→ **Work to complete**:
Check the records below for the word "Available" and state how many lines contain it, replying with the number only.

→ **Study material**:

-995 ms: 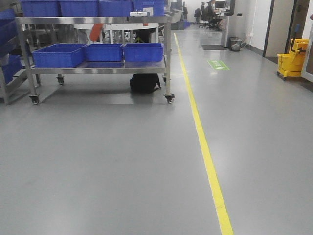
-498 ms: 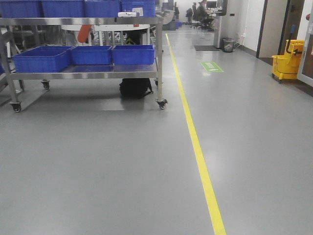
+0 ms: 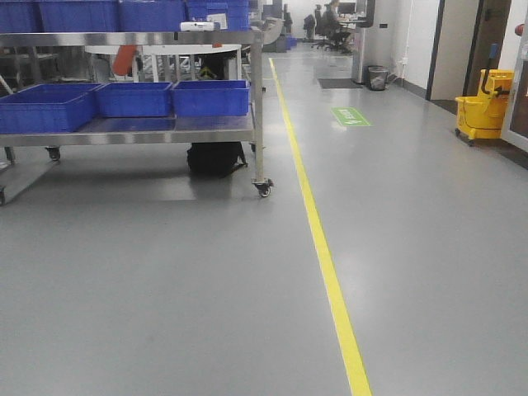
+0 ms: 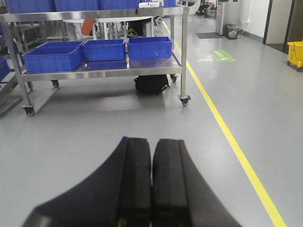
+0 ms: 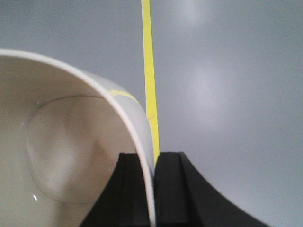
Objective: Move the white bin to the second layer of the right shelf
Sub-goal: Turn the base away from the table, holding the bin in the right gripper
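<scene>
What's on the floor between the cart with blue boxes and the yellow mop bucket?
A yellow line and a green floor sign, seen in the front view.

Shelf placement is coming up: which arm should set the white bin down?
Right. The right gripper grips the white bin by its wall; the left gripper is shut and empty.

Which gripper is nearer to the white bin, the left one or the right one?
Right. The right gripper clamps the wall of the white bin, one finger inside, one outside. The left gripper is shut and empty, with no bin in its view.
</scene>
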`<control>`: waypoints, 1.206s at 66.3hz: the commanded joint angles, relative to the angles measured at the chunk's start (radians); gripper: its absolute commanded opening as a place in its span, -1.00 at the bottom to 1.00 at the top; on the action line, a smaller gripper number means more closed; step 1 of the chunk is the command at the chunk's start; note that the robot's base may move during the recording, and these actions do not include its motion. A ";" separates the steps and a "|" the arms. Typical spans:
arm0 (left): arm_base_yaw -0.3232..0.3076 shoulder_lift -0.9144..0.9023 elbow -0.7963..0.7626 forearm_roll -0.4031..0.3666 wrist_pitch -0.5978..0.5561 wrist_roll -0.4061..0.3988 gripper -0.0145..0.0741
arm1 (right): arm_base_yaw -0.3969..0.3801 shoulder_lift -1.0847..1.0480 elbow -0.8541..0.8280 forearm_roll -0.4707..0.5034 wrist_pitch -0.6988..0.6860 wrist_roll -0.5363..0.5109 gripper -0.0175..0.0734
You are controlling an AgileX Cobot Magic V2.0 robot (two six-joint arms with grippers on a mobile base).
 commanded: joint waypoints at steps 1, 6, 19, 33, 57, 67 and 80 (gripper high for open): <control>-0.004 -0.016 0.037 0.000 -0.086 -0.003 -0.48 | -0.006 0.002 -0.031 -0.005 -0.085 -0.005 -0.51; -0.004 -0.016 0.037 0.000 -0.086 -0.003 -0.48 | -0.006 0.002 -0.031 -0.005 -0.086 -0.005 -0.51; -0.004 -0.016 0.037 0.000 -0.086 -0.003 -0.48 | -0.006 0.002 -0.031 -0.005 -0.086 -0.005 -0.51; -0.004 -0.016 0.037 0.000 -0.086 -0.003 -0.48 | -0.006 0.002 -0.031 -0.005 -0.086 -0.005 -0.51; -0.004 -0.016 0.037 0.000 -0.086 -0.003 -0.48 | -0.006 0.002 -0.031 -0.005 -0.086 -0.005 -0.51; -0.004 -0.016 0.037 0.000 -0.086 -0.003 -0.48 | -0.006 0.002 -0.031 -0.005 -0.086 -0.005 -0.51; -0.004 -0.016 0.037 0.000 -0.086 -0.003 -0.48 | -0.006 0.002 -0.031 -0.005 -0.086 -0.005 -0.51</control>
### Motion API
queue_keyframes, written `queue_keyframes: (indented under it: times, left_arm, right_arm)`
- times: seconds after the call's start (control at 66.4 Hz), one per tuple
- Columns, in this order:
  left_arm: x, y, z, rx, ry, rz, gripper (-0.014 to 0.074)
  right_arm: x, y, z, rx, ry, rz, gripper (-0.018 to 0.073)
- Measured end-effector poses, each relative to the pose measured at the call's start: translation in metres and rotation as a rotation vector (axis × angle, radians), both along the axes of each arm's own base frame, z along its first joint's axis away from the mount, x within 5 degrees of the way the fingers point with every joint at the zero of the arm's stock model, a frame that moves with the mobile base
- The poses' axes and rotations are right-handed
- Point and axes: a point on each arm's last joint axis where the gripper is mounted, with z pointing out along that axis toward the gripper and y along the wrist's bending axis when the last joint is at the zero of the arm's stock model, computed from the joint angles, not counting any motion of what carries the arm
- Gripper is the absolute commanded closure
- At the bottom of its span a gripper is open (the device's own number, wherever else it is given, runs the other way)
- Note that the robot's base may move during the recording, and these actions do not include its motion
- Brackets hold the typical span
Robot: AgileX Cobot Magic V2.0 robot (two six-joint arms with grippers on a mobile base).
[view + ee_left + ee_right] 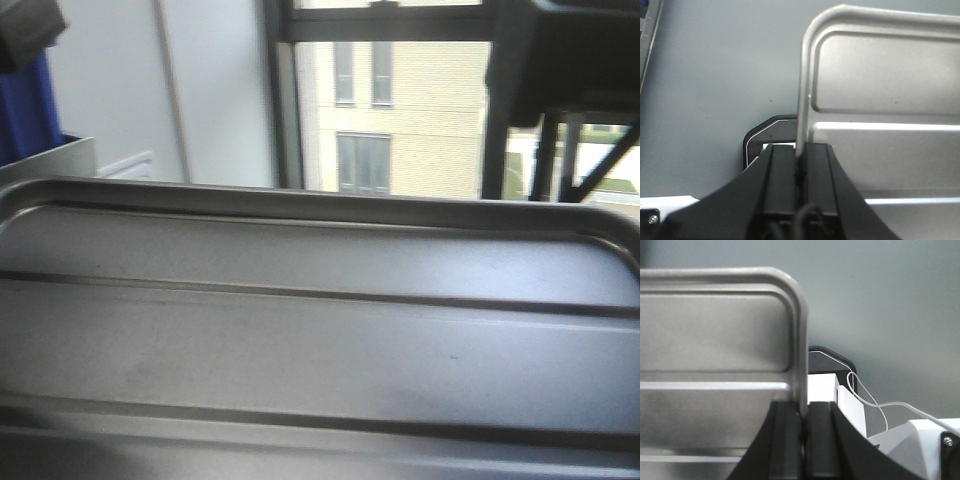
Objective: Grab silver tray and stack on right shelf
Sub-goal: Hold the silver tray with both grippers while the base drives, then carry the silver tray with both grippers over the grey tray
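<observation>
- Already the grab looks done on the left side: in the left wrist view the left gripper (800, 165) is at the bottom centre, its two black pads pressed together on the raised rim of the silver tray (880, 100), which runs up and to the right from there.
- In the front view the silver tray (320, 330) fills the whole lower half of the frame. It is held broadside and near level, and its two long ridges run from the left edge to the right.
- On the right side it is the same: the right gripper (804, 425), bottom centre of the right wrist view, is clamped on the opposite rim. A white cable (865, 395) loops just to its right.
- So I judge the tray is held by both arms and lifted. What is left is the carry and the stacking, since the right shelf is not clearly in view and the tray touches no rack.
- Behind the tray, both wrist views show only a plain grey surface (715, 75), bare and apart from the tray.
- The room, from left to right in the front view:
  - a blue bin (25, 110) at the upper left
  - a pale wall (110, 80)
  - a window (390, 90) with a cream building outside
  - a dark frame (560, 60) at the upper right, which I cannot tell to be the shelf
</observation>
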Motion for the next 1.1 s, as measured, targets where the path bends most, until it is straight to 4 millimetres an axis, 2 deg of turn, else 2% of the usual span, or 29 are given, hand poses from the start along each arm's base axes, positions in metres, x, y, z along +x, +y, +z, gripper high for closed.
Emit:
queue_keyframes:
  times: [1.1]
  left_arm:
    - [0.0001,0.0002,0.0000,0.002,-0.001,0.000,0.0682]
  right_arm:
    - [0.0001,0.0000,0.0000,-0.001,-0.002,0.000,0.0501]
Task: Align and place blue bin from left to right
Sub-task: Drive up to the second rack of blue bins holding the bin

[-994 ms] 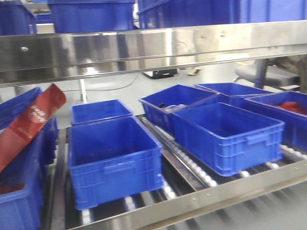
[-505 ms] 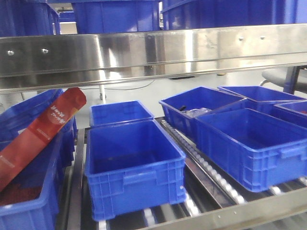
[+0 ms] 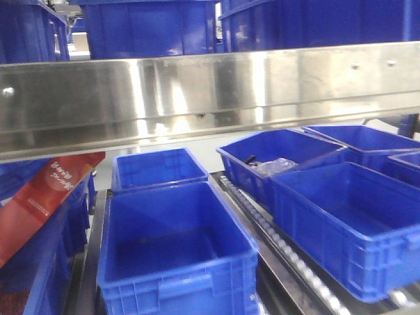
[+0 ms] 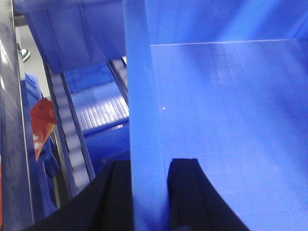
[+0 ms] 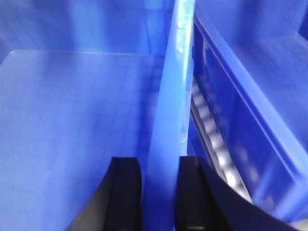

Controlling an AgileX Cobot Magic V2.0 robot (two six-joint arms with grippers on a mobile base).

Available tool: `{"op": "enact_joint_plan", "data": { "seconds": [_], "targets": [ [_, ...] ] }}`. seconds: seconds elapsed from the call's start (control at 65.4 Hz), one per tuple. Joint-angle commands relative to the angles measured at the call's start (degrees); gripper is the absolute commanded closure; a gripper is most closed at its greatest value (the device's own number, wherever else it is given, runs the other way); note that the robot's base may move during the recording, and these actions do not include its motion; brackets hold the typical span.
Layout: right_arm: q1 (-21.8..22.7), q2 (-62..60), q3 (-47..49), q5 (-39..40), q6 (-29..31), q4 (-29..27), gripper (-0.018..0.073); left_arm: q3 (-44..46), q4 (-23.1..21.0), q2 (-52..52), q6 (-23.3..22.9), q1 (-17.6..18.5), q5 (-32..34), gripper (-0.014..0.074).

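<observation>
Packaging lies in neighbouring bin, right of blue bin.

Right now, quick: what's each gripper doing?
Left gripper: closed on the blue bin's left wall.
Right gripper: closed on its right wall.

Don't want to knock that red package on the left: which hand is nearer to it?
Left. The left hand grips the left wall of the blue bin, toward the red package; the right hand grips the opposite wall, farther off.

A shiny steel rail spans the roller rack, with pale floor behind.
</observation>
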State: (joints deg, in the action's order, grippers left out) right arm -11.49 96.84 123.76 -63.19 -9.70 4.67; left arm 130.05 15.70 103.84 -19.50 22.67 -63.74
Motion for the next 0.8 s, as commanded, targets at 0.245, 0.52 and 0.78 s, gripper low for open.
{"op": "enact_joint_plan", "data": {
  "seconds": [0.245,0.52,0.78],
  "targets": [
    [-0.1,-1.4,0.7,4.9,2.0,-0.3,0.0638,1.1,1.5,-1.3,0.4,-0.1,6.7,0.0604],
    [-0.1,-1.4,0.7,4.9,2.0,-0.3,0.0638,1.1,1.5,-1.3,0.4,-0.1,6.7,0.0604],
    [-0.1,-1.4,0.7,4.9,2.0,-0.3,0.0638,1.1,1.5,-1.3,0.4,-0.1,6.7,0.0604]
  ]
}}
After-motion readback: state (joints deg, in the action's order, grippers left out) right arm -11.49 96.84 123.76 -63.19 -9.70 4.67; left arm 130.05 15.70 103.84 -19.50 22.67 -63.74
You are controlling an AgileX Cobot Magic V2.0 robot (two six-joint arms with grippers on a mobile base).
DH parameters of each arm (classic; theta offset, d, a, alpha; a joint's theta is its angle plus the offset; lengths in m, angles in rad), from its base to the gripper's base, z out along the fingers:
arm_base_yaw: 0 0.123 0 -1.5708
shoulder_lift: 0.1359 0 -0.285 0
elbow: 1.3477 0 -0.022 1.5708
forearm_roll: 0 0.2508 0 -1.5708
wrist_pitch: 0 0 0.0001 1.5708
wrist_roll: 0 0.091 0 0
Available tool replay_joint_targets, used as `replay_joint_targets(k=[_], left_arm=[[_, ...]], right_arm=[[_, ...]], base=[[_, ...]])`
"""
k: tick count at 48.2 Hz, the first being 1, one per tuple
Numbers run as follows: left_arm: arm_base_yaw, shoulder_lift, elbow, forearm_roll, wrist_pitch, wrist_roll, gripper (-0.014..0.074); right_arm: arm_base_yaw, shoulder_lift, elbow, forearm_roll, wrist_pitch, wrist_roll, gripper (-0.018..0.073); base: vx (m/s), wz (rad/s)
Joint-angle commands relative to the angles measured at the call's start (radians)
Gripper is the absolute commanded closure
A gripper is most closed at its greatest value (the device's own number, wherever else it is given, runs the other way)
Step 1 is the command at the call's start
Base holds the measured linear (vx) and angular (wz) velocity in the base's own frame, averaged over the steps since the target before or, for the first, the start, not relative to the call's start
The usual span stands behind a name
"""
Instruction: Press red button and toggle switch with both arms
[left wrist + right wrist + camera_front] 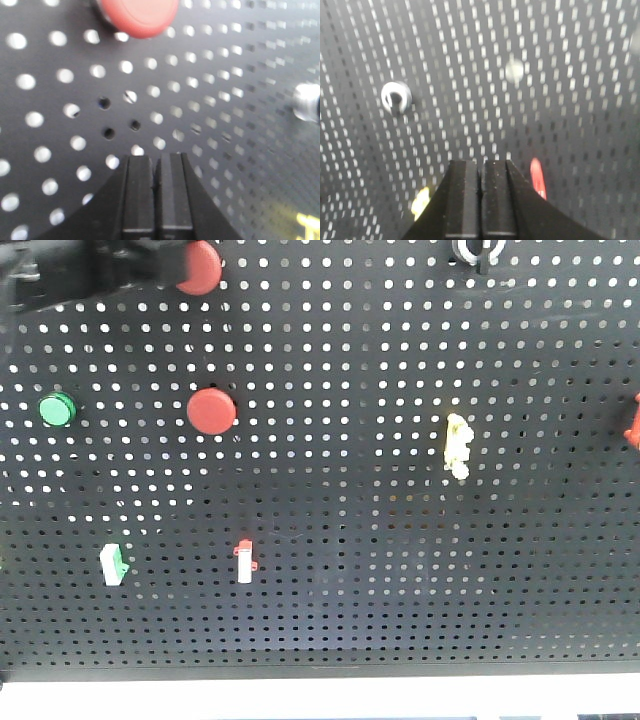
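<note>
Left wrist view: left gripper (156, 161), clenched on nothing, sits bottom centre; the red button (137, 15) lies above it at the top edge, slightly left. Right gripper (481, 165), also clenched empty, has no red button in sight; the left arm (80, 275) looks nearer.

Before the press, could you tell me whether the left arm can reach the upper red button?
Probably yes: in the wrist view its shut tool faces the button, with only bare pegboard between.

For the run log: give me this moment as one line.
left gripper: shut, short of top red button | right gripper: shut, not touching silver switch
</note>
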Motion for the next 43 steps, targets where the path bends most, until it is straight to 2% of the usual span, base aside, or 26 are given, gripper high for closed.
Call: replay_joint_targets(k=[1,4,10,15,22,26,30,33,39,43], left_arm=[[-0.003,-0.106,0.055,-0.012,-0.031,0.002,0.0594],[-0.003,-0.171,0.123,-0.011,-0.045,0.002,0.0594],[-0.003,-0.323,0.291,-0.009,-0.06,0.003,0.0594],[-0.003,-0.448,0.438,-0.009,-0.064,0.003,0.0594],[-0.003,-0.647,0.628,-0.011,-0.069,-0.007,0.0594],[-0.003,-0.75,0.731,-0.011,-0.078,-0.048,0.0594],[-0.003,-0.844,0.819,-0.011,-0.079,-0.097,0.0594],[-0.003,-0.899,0.871,-0.011,-0.063,-0.153,0.0594],[-0.003,-0.982,0.957,-0.011,-0.048,-0.174,0.0594],[-0.003,-1.002,0.981,-0.01,-0.045,-0.175,0.0594]], right_arm=[[-0.001,0.009,-0.032,0.025,-0.046,-0.053,0.0562],[-0.001,0.009,-0.032,0.069,-0.035,-0.103,0.0562],[-0.001,0.017,-0.035,0.234,-0.015,-0.27,0.0562],[-0.001,0.058,-0.065,0.433,0.048,-0.48,0.0562],[-0.001,0.176,-0.148,0.784,0.184,-0.784,0.0562],[-0.001,0.255,-0.213,0.959,0.223,-0.924,0.0562],[-0.001,0.349,-0.277,1.087,0.247,-0.992,0.0562],[-0.001,0.417,-0.326,1.139,0.266,-1.007,0.0562],[0.005,0.557,-0.436,1.199,0.321,-1.016,0.0562],[0.054,0.626,-0.495,1.197,0.305,-1.016,0.0562]], base=[[0.0,0.0],[0.0,0.0],[0.0,0.0],[0.0,0.0],[0.0,0.0],[0.0,0.0],[0.0,0.0],[0.0,0.0],[0.0,0.0],[0.0,0.0]])
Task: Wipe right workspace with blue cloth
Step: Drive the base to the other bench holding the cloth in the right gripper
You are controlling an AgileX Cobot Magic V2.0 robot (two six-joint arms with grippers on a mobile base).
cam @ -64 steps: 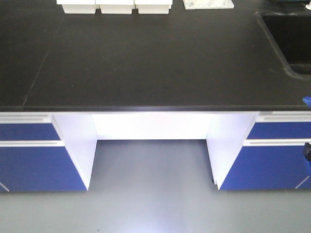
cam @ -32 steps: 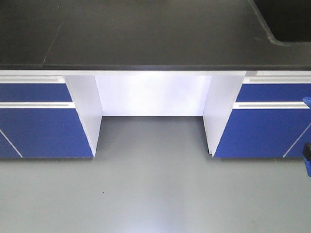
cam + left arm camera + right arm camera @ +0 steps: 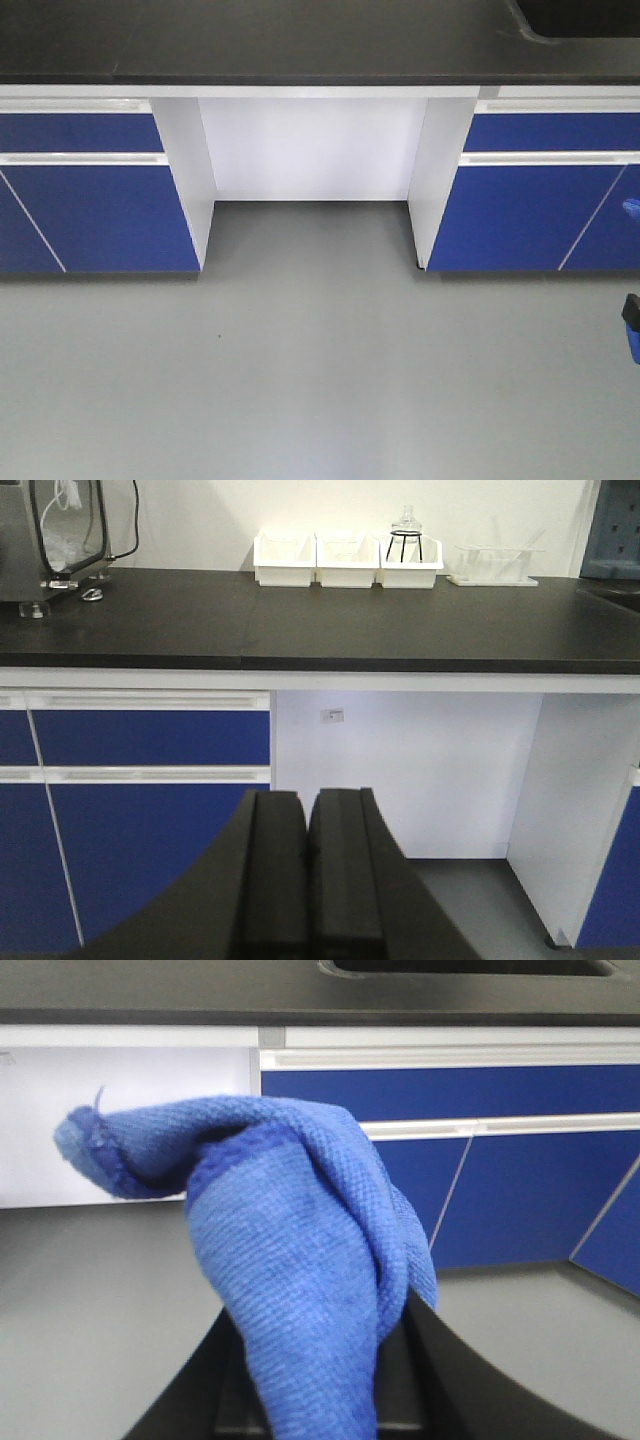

→ **Solution to this problem**:
2